Exercise instructions: Skip the pictures and copy all the data that follows exactly.
___ Material provided
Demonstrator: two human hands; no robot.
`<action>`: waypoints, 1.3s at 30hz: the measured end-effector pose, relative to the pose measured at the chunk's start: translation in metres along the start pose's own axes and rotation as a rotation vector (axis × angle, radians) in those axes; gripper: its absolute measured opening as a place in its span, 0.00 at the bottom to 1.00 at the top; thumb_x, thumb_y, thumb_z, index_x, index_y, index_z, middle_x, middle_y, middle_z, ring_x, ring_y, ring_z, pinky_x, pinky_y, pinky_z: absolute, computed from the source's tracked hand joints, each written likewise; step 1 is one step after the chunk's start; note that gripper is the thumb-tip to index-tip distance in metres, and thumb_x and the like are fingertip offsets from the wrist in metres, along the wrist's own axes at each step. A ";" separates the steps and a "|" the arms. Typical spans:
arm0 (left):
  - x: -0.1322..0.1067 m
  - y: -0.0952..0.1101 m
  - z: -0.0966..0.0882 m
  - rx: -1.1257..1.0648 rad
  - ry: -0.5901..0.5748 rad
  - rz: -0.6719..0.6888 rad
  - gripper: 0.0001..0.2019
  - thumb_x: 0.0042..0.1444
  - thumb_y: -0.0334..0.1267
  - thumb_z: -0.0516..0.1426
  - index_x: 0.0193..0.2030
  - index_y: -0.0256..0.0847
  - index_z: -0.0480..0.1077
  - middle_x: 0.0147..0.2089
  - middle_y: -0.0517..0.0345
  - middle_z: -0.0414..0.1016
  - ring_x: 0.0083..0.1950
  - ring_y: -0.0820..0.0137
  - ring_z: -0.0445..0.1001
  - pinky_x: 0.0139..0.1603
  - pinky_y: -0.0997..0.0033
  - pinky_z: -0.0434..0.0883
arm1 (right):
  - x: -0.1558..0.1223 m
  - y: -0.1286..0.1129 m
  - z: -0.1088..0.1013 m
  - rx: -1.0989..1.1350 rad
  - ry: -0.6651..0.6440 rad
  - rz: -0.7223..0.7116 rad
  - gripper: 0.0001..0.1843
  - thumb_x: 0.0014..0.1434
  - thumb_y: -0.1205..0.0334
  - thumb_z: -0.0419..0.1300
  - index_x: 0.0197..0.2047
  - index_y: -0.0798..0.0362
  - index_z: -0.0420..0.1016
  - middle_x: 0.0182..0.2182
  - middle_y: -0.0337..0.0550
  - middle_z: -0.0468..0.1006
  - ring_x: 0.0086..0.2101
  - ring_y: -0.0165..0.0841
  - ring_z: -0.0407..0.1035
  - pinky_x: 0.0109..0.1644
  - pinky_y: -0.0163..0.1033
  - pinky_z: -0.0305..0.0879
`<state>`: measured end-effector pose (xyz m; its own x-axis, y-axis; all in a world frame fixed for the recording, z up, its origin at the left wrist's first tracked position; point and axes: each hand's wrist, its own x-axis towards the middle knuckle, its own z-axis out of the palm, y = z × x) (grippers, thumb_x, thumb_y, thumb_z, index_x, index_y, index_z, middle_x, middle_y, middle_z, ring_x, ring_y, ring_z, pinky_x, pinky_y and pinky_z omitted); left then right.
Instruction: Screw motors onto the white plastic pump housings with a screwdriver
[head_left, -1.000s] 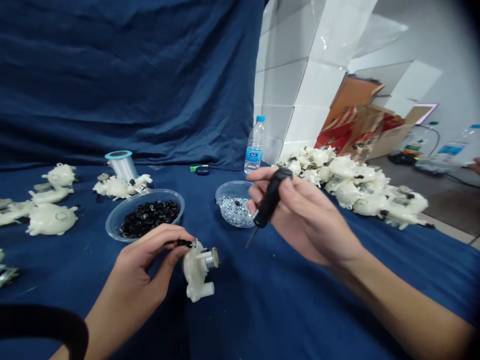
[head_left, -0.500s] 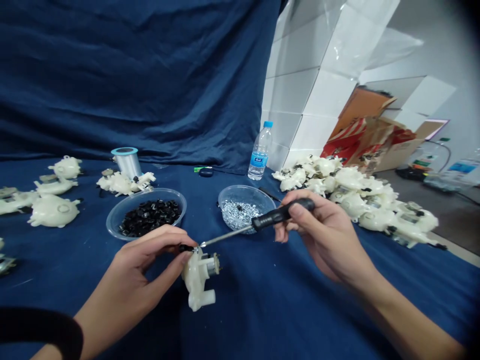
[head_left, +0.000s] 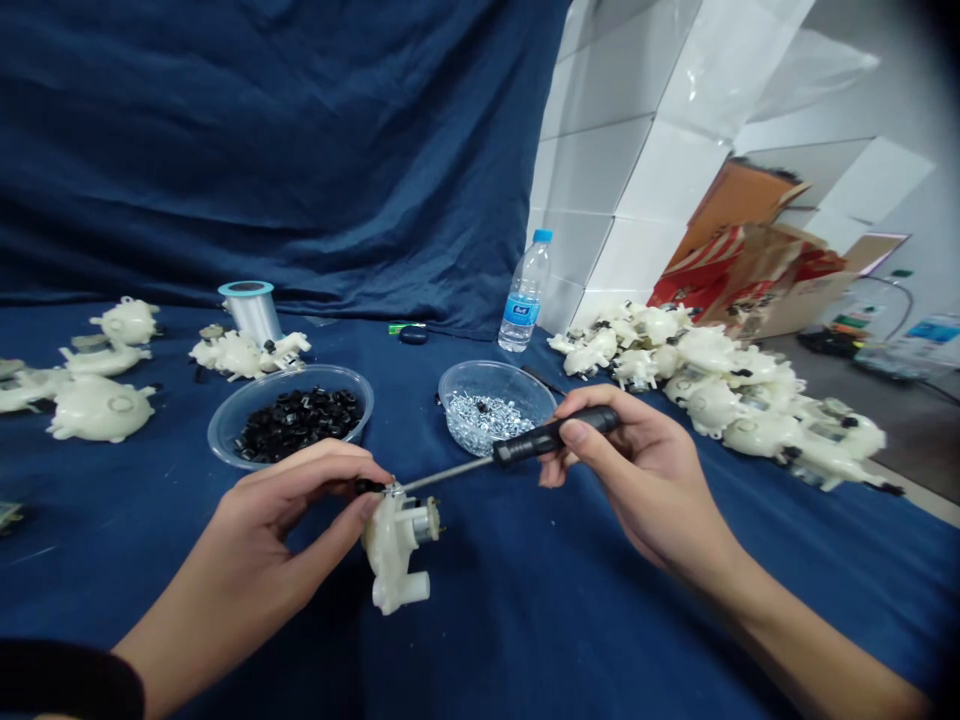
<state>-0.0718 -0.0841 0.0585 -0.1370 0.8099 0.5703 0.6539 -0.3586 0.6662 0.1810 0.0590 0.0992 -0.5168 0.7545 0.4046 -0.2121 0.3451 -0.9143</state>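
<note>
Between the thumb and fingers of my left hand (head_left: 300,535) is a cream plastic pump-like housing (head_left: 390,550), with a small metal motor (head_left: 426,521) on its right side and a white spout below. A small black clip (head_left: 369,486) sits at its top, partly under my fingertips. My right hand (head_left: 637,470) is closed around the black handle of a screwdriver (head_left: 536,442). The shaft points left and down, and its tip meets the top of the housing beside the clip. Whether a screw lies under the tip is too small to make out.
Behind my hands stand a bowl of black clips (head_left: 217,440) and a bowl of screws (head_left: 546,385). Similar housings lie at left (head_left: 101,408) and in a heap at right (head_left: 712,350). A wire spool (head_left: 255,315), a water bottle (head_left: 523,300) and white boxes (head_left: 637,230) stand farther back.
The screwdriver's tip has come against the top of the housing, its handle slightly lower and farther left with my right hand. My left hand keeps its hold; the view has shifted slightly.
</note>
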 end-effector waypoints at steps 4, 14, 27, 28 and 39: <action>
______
Completed exercise:
Demonstrator: two human hands; no robot.
`<action>`: waypoints, 1.3s at 30hz: the measured end-effector pose, relative to the pose measured at the chunk's start: translation in metres along the start pose's own axes and rotation as a rotation vector (axis × angle, radians) in those axes; gripper: its absolute measured opening as a place in its span, 0.00 at the bottom to 1.00 at the top; thumb_x, thumb_y, thumb_z, index_x, index_y, index_z, middle_x, middle_y, middle_z, ring_x, ring_y, ring_z, pinky_x, pinky_y, pinky_z: absolute, computed from the source's tracked hand joints, each written likewise; step 1 is one step after the chunk's start; note that gripper is the thumb-tip to index-tip distance in metres, and thumb_x and the like are fingertip offsets from the wrist in metres, along the wrist's own axes at each step. A ";" separates the steps and a "|" the arms. Typical spans:
arm0 (left):
  - x: -0.1322..0.1067 m
  - y: -0.0952..0.1101 m
  - z: -0.0966..0.0882 m
  - rx: -1.1257..1.0648 rad
  - ry: -0.5901..0.5748 rad
  - rz: -0.6719..0.6888 rad
  - gripper: 0.0001..0.2019
  - thumb_x: 0.0042..0.1444
  - thumb_y: -0.0334..0.1267
  - thumb_z: -0.0516..0.1426
  - index_x: 0.0193..0.2030
  - index_y: -0.0256..0.0847
  - index_z: -0.0480..0.1077
  - middle_x: 0.0147..0.2089
  - middle_y: -0.0517..0.0345
  - middle_z: -0.0414..0.1016
  - ring_x: 0.0083..0.1950
  - ring_y: -0.0820..0.0137
  - ring_z: -0.0445..0.1001
  - pinky_x: 0.0139..0.1603
  - pinky_y: -0.0997..0.0033
  - pinky_z: -0.0434..0.0883
arm1 (right):
  - x: -0.1558..0.1223 m
  - y: -0.1286..0.1129 m
  - z: -0.1088..0.1013 m
  - rx: -1.0989..1.1350 rad
  - ry: -0.6651..0.6440 rad
  - rz: -0.7223..0.7116 rad
  - gripper: 0.0001..0.1843
  - thumb_x: 0.0014..0.1434
  - thumb_y: -0.1205..0.0334
  - thumb_z: -0.0419..0.1300
  - index_x: 0.0197..0.2047
  - index_y: -0.0798..0.0362
  - index_z: -0.0420..0.1016
  - middle_x: 0.0182..0.2182
  - middle_y: -0.0337..0.0550
  - middle_z: -0.0468..0.1006
  - ring_x: 0.0086..0.2101
  - ring_y: -0.0165..0.0841
  - ring_z: -0.0407..0.1035
  - pinky_x: 0.0109..0.1644
  - pinky_y: -0.0163..0.1033
  - pinky_z: -0.0305..0.0879
`<state>`: measured end-effector pose (xyz m; its own x-axis, y-axis; all in a world frame fixed for the recording, z up, its origin at the left wrist's first tracked position; point and axes: each hand's wrist, its own x-axis towards the middle knuckle, its own z-axis out of the palm, y = z × x) (grippers, thumb_x, thumb_y, thumb_z, index_x, index_y, index_z, middle_x, middle_y, middle_z, ring_x, ring_y, ring_z, pinky_x, pinky_y and pinky_z omitted); left then right.
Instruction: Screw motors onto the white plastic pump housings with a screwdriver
[head_left, -1.000s] 
[head_left, -0.500s] 
[head_left, +0.000s] 
<state>-0.0718 -0.0841 0.0585 -0.1370 0.8099 0.5703 0.6539 -0.3586 0.6662 0.1810 0.0590 0.0992 -0.5168 0.7545 0.4046 -0.2121 0.3451 -0.9143</state>
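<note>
Between the thumb and fingers of my left hand (head_left: 300,535) is a cream plastic pump-like housing (head_left: 390,550), with a small metal motor (head_left: 426,521) on its right side and a white spout below. A small black clip (head_left: 369,486) sits at its top, partly under my fingertips. My right hand (head_left: 637,470) is closed around the black handle of a screwdriver (head_left: 536,442). The shaft points left and down, and its tip meets the top of the housing beside the clip. Whether a screw lies under the tip is too small to make out.
Behind my hands stand a bowl of black clips (head_left: 217,440) and a bowl of screws (head_left: 546,385). Similar housings lie at left (head_left: 101,408) and in a heap at right (head_left: 712,350). A wire spool (head_left: 255,315), a water bottle (head_left: 523,300) and white boxes (head_left: 637,230) stand farther back.
The screwdriver's tip has come against the top of the housing, its handle slightly lower and farther left with my right hand. My left hand keeps its hold; the view has shifted slightly.
</note>
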 end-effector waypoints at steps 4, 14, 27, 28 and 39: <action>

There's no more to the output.